In his talk, “The Savior’s Abiding Compassion,” Elder Ulisses Soares of the Quorum of the Twelve Apostles noted, “The compassionate attitude of Jesus is rooted in charity, namely, in His pure and perfect love, which is the essence of His atoning sacrifice.”

“Compassion is a fundamental characteristic of those who strive for sanctification, and this divine quality intertwines with other Christian traits such as mourning with those who mourn and having empathy, mercy and kindness. The expression of compassion for others is, in fact, the essence of the gospel of Jesus Christ and a marked evidence of our spiritual and emotional closeness to the Savior,” Soares added.

“As we intentionally strive to incorporate a compassionate attitude into our way of life, as exemplified by the Savior, we will become more sensitive to people’s needs,” Soares said.

“With that increased sensitivity, feelings of genuine interest and love will permeate our every action,” Soares added. “The Lord will recognize our efforts, and we will surely be blessed with opportunities to be instruments in His hands in softening hearts and bringing relief to those whose ‘hands hang down.'”

Elder D. Todd Christofferson of the Quorum of the Twelve also addressed the love of God.

“We need not hesitate to call upon God, even when we feel unworthy.” he said. “We can rely on the mercy and merits of Jesus Christ to be heard. As we abide in God’s love, we depend less and less on the approval of others to guide us.

“In acknowledging that God loves us perfectly, we each might ask, ‘How well do I love God? Can He rely on my love as I rely on His? Would it not be a worthy aspiration to live so that God can love us not just in spite of our failings but also because of what we are becoming?'”

In concluding the morning session, President Dallin H. Oaks, first counselor in the First Presidency, instructed members why it is important for all people to attend their churches, mosques and synagogues.

“We are concerned that attendance in all of these is down significantly, nationwide. If we cease valuing our churches, for any reason, we threaten our personal spiritual life and significant numbers separating themselves from God reduces His blessings to our nations,” Oaks said.

LDS Members who forego Church attendance and rely only on individual spirituality separate themselves from these gospel essentials: the power and blessings of the priesthood, the fulness of restored doctrine and the motivations and opportunities to apply that doctrine, Oaks said.

“They forfeit their opportunity to qualify for an eternal perpetuation of their family,” he added.
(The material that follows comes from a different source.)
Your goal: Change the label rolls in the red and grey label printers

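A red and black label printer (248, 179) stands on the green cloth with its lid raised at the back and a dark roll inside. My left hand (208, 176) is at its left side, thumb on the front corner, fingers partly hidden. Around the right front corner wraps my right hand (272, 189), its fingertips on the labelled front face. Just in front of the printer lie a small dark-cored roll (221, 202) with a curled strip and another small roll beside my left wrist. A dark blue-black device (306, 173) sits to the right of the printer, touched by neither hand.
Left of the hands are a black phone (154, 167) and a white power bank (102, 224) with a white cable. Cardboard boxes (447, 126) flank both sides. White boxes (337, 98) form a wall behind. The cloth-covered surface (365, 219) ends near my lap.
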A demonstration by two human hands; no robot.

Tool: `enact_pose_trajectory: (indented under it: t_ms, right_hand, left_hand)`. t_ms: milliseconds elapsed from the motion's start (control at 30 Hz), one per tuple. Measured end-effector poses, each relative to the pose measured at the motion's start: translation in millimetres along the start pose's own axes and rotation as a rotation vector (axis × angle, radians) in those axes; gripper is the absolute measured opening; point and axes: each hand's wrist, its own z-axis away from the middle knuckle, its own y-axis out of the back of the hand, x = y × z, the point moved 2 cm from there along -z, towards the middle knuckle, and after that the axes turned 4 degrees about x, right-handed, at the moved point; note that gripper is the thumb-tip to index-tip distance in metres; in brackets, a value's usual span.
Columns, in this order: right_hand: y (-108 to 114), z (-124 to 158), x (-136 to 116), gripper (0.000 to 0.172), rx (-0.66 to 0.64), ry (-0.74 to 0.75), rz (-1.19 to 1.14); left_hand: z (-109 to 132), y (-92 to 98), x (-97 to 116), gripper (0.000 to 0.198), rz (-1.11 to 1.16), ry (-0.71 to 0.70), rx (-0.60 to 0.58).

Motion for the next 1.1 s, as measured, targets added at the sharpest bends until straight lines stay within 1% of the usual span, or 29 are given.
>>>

President Henry B. Eyring, second counselor in the First Presidency, conducted the session and recognized they were broadcasting from the large conference center although very few were in the room. That is the first time in two years a conference and the choir has broadcast from the large auditorium.

Nelson added that all were vaccinated and all were observing social distancing and did all they can do to observe church and government wishes on how to handle COVID-19 issues.